TASK PROMPT:
Recreate the entire listing that appears below, exactly.

INFORMATION PROVIDED:

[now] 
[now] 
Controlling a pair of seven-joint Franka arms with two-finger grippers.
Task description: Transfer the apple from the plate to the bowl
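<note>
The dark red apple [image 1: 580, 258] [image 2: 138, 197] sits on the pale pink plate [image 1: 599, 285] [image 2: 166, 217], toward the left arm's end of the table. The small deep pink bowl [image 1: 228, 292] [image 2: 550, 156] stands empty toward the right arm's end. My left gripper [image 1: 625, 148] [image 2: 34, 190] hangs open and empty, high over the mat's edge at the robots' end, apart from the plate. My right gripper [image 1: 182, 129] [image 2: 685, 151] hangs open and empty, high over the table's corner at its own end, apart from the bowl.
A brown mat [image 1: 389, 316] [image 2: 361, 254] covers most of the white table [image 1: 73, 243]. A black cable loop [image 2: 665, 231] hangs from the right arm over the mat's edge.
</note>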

SOLUTION FOR THIS PROBLEM:
[now] 
[now] 
Controlling a pair of seven-joint Franka arms with two-finger grippers.
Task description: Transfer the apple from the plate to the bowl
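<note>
The dark red apple [image 1: 580, 258] [image 2: 138, 197] sits on the pale pink plate [image 1: 599, 285] [image 2: 166, 217], toward the left arm's end of the table. The small deep pink bowl [image 1: 228, 292] [image 2: 550, 156] stands empty toward the right arm's end. My left gripper [image 1: 625, 148] [image 2: 34, 190] hangs open and empty, high over the mat's edge at the robots' end, apart from the plate. My right gripper [image 1: 182, 129] [image 2: 685, 151] hangs open and empty, high over the table's corner at its own end, apart from the bowl.
A brown mat [image 1: 389, 316] [image 2: 361, 254] covers most of the white table [image 1: 73, 243]. A black cable loop [image 2: 665, 231] hangs from the right arm over the mat's edge.
</note>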

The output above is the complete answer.